Ia kemudian mengenang salah satu pengalaman yang paling berkesan selama menjalankan KKP.

"Suatu ketika kami bertamu ke rumah Pak Ahmad, anggota Badan Keamanan Desa (BKD). Kami disuguhi kopi. Namun karena masuk waktu Magrib, kami menunda menghabiskannya untuk salat berjamaah. Setelah selesai salat, kami berniat melanjutkan kopi yang tadi. Ternyata Pak Ahmad malah membuatkan kopi baru lagi. Mau tidak mau kami harus menghabiskannya, karena beliau sempat bercanda, kalau kopinya tidak dihabiskan berarti setelah itu kami tidak akan disuguhi kopi lagi," kenangnya.

Cerita tidak kalah menarik datang dari Divisi Komunikasi dan Informatika, Ridho Ilham, yang dikenal sebagai penikmat kopi hitam tanpa gula.

"Alhamdulillah, sejauh ini kami berempat tidak punya riwayat asam lambung akibat kopi. Walaupun yang paling berpotensi mungkin saya," katanya berseloroh.

Ridho mengaku memiliki selera kopi yang berbeda dibandingkan ketiga rekannya.

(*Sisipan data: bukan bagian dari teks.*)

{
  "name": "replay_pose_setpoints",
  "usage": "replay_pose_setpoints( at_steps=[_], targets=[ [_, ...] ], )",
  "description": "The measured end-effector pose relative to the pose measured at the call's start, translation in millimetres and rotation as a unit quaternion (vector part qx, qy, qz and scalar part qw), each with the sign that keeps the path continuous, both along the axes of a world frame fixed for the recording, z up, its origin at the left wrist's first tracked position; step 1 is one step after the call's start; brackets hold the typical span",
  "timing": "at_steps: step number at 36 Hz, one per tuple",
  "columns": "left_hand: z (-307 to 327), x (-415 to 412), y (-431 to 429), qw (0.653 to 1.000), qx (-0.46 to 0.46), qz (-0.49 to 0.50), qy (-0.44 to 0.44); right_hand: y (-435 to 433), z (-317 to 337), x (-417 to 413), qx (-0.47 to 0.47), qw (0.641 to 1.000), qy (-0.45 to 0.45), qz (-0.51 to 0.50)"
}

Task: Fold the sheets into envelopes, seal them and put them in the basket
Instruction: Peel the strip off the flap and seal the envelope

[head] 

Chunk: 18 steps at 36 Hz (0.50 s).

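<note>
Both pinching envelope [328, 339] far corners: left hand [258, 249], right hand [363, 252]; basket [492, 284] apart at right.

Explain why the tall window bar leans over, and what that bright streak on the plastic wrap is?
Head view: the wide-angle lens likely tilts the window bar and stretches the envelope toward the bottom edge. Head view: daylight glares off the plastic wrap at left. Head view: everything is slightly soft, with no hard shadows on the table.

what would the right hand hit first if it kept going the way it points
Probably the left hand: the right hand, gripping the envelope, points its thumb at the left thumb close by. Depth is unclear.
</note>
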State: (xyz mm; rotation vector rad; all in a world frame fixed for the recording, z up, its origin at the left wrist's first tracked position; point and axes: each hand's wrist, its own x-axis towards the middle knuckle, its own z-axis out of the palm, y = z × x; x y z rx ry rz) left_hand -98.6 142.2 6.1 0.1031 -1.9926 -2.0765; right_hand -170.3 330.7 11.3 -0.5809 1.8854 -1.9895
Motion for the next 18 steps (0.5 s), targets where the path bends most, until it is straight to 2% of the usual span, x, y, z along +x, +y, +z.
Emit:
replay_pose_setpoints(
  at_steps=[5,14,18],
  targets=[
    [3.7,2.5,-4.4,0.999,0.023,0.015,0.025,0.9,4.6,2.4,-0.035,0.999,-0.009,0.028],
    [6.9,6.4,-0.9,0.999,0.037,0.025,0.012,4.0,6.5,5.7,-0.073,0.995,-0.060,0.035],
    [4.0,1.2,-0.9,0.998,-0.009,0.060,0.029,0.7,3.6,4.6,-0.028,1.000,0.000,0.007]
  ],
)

"Saya lebih suka kopi tanpa gula. Menurut saya, penikmat kopi sejati tidak menghianati rasa dengan menambahkan gula karena itu mengubah karakter kopi. Dulu saya merasa sudah menjadi 'kopian sejati'. Tetapi setelah menjalani KKP di Gerantung, saya sadar ternyata tidak semudah itu. Jadwal kunjungan yang padat, ditambah undangan minum kopi yang datang tanpa diduga, membuat saya sadar bahwa menjadi penikmat kopi sejati juga ada batasnya," ujarnya sambil tertawa.

Bagi keempat mahasiswa tersebut, gerakan "One House, One Cup" akhirnya memiliki makna yang jauh lebih dalam daripada sekadar menikmati secangkir kopi. Setiap cangkir yang tersaji menjadi simbol penerimaan, kepercayaan, dan persaudaraan antara mahasiswa dengan masyarakat. Dari situlah mereka menyadari bahwa keberhasilan pengabdian tidak hanya diukur dari banyaknya program kerja yang terlaksana, tetapi juga dari seberapa dekat hubungan emosional yang mampu dibangun bersama warga.

Di akhir masa pengabdian nanti, mungkin mereka tidak akan mengingat berapa banyak cangkir kopi yang telah diminum. Namun, keramahan masyarakat Gerantung yang menyambut mereka layaknya keluarga sendiri akan menjadi kenangan yang jauh lebih berharga dibandingkan secangkir kopi itu sendiri.